Don Patch's Current Status
Current Level: Level 27
Max HP: 966/966
Max MP: 877/877
Max SP: Infinite
Attack Power: Go Away
Defense Power: Beat it
Magic Power: Not interested
Magic Defense: Who cares?
Class: Explosive Agent
Equipment: Volcano Hand Bombs, Genji Gauntlets
Regular Skills: Zdlodoquax
Special Skills: I LUV NATTO!
Unique Skills: Enough to get in major trouble
Namero's Current Status
Current Level: Level 31
Max HP: 2344/2344
Max MP: 996/996
Max SP: 29
Attack Power: 84
Defense Power: 72
Magic Power: 99
Magic Defense: 101
Class: Gladiator
Equipment: Holy Lance, Demon Mail, Platinum Helmet, Jackboots
Regular Skills: 40
Special Skills: 20
Unique Skills: 1
Serviceman's Current Status
Current Level: Level 29
Max HP: 1999/1999
Max MP: 950/950
Max SP: 28
Attack Power: 76
Defense Power: 62
Magic Power: 90
Magic Defense: 60
Class: Sniper
Equipment: Crossbow, Jade Sheet, Cat-ear Hood
Regular Skills: 34
Special Skills: 16
Unique Skills: 1
Torpedo Girl's Current Status
Current Level: Level 36
Max HP: 3321/3321
Max MP: 1050/1050
Max SP: 31
Attack Power: 102
Defense Power: 117
Magic Power: 186
Magic Defense: 88
Class: Red Mage
Equipment: Doom Mace, Steel Robe, Ribbon
Regular Skills: 55
Special Skills: 20
Unique Skills: 1
Bo-bobo re-pushed the "START" button, and everything went back into motion. Beauty began to tattle on the dragon, and boy, it wasn't a pretty description.
"Umm…that's a dragon…it's a "Thor Dragon" to be exact…ahh…
Thor Dragon's Status
Current Level: Level 65
Max HP: 150 million
Max MP: Unknown
Max SP: Unknown
Attack Power: 2863
Defense Power: 1556
Magic Power: 1777
Magic Defense: 1442
Class: Dragon (Entity Type)
Skills: Unknown
"I think I should stop there and say that we are seriously screwed…"

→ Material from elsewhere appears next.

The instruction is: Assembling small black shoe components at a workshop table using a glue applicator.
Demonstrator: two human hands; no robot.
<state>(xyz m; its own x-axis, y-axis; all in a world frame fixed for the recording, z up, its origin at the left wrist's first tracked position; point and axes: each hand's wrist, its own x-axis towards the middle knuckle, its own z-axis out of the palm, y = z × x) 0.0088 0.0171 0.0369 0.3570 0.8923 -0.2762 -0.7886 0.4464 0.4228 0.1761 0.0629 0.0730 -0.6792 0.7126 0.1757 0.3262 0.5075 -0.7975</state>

With that note, the team was frozen stiff. The dragon took several whiffs, bent down, and let out a massive roar…
"GROAAAAAAAAAA!!"
After the roar, it began to inhale, and that meant that it was going to breathe a serious amount of fire…
"RUN AWAY!!" Serviceman screamed.
With that command, all of the cast turned into chibi-like beings and began to dash off into God-knows where.
They ran into the forest, they ran into the Village Hidden in the Leaves, they ran into the high speed race track where the F-Zero races were (Poor Serviceman fell victim and turned into a blob), they ran into thirteen hundred walls, they ran into Nightmare's lair, they ran into the latest addition to the Death Star family where Don Patch blew it up with his charisma, and finally, they ran back right where they started.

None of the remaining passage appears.